Stockhaus: Não existem realmente sistemas que avaliem o quão bom alguém é, mas existem outros sistemas, como inimigos reagindo ao jogador mais ativo, o que significa que um jogador pode receber mais atenção do inimigo. O jogo também terá diferentes níveis de dificuldade na forma de "recaídas", o que significa que o jogo gradualmente introduz mais dificuldade e outros elementos. O jogo é difícil. A vida é mais difícil. Ambos ficam mais fáceis com um amigo!

Qual foi o maior erro de design durante o desenvolvimento que você teve que descartar, e o que aprendeu com isso?

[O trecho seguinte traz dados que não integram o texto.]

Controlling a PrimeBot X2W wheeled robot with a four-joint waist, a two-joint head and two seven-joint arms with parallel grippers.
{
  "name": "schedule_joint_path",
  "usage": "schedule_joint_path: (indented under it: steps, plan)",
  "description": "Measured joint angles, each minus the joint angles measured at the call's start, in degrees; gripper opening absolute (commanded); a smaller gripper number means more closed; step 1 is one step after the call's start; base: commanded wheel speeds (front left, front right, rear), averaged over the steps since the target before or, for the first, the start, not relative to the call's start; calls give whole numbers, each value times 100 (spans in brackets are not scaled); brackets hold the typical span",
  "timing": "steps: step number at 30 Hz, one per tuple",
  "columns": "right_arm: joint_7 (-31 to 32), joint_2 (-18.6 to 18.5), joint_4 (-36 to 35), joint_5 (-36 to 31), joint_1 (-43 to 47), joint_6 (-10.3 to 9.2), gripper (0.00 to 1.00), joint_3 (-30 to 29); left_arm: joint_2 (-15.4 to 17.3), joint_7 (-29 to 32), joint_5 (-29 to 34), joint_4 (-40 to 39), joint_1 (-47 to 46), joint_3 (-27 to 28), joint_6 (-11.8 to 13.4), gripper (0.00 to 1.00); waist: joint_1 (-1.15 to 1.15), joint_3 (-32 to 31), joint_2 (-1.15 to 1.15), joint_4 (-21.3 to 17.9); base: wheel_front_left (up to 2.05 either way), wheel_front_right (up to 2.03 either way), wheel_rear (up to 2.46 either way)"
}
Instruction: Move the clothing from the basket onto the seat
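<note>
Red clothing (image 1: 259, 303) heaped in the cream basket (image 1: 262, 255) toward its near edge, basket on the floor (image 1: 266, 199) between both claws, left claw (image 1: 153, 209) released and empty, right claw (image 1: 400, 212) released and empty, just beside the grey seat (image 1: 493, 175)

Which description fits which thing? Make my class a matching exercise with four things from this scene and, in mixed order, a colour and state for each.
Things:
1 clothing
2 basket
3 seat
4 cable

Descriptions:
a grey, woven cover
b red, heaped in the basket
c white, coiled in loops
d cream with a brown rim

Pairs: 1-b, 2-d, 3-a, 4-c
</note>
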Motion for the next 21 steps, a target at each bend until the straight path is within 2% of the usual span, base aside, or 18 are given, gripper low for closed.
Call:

Stockhaus: Existem alguns. Queríamos muito que os personagens vomitassem se bebessem demais "moonshine"... Ainda é uma ótima ideia que nunca pareceu muito certa. Isso fez com que os jogadores tivessem que controlar demais suas pilhas, e o jogo perdeu muito do seu ímpeto. Mesmo hoje, um ano depois de removê-lo do jogo, refletimos sobre como trazê-lo de volta para o jogo. Talvez a gente resolva isso amanhã!

Into the Unwell
Até agora, apenas uma versão para PC foi anunciada, mas estamos torcendo para que ela também seja lançada nos consoles.

Qual parte do jogo você pessoalmente acha que representa melhor o que Into the Unwell está tentando transmitir?

Stockhaus: Cada personagem tem talentos únicos que podem ser desbloqueados durante o jogo, e eles representam aquele personagem; pegamos suas fraquezas e as transformamos em pontos fortes. Nosso personagem galo, por exemplo, tem uma relação pouco saudável com jogos de azar, e seus talentos dão poderes aleatórios ou permitem que ele convoque uma máquina caça-níqueis, que é sua melhor amiga.

Se Into the Unwell for bem-sucedido, parece o começo de uma série de jogos e de um universo, ou é uma obra que vai se sustentar inteiramente por si só?

Stockhaus: Não acho que nenhum de nós tenha se cansado desse mundo, e estamos constantemente criando novas ideias divertidas que gostaríamos de incluir. Então, se houver interesse em ver mais de Into the Unwell, temos muito mais para contar!